Whether or not more firms merge on their own, it seems certain that the recent generation of a freewheeling Wall Street is ending. Washington will subject more financial firms to the same kinds of regulations that now apply to regular banks—especially if they're taking advantage of cheap federal loans or other government largesse.
In the end, what does the credit crisis mean to the average person?
There is a smidgen of good news here. Those who invest regularly through retirement accounts are now getting deals on shares that were pricier before, albeit after having seen their nest eggs decline by double-digit amounts, says Brad Sorensen of the Schwab Center for Financial Research.
What's more, mortgage rates have also dropped; the average 30-year fixed mortgage rate fell to 5.78 percent last week from 6.52 percent in August, according to Freddie Mac. That is prompting a rash of refinancing. As investors searching for safe havens in a rough market turn to "quality" vehicles such as treasury securities, the yield on 10-year notes has gone down. Since 30-year mortgage rates tend to follow the yield of 10-year treasury notes, they have also fallen, explains banking consultant Bert Ely. But whether this will last depends as much on overall confidence in the market as much as the economic fundamentals.

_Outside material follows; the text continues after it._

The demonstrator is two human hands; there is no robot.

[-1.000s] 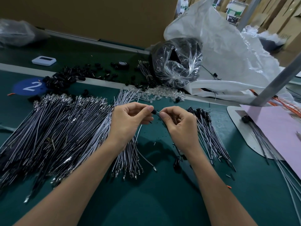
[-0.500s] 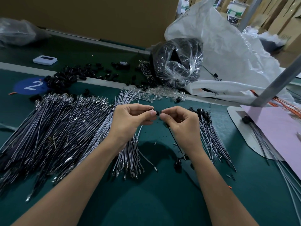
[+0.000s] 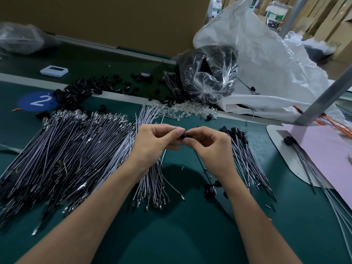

At the same time, credit card, auto loan, and mortgage lenders are increasingly picky about their borrowers after being forced to write off an increasing number of consumer loans. So while consumers with good credit can borrow money more cheaply, those with sketchier credit histories are finding it more expensive—if they can get approved at all.
Picky lenders. Higher rates. Hard-to-get credit. It's a scenario that Wall Street understands all too well these days.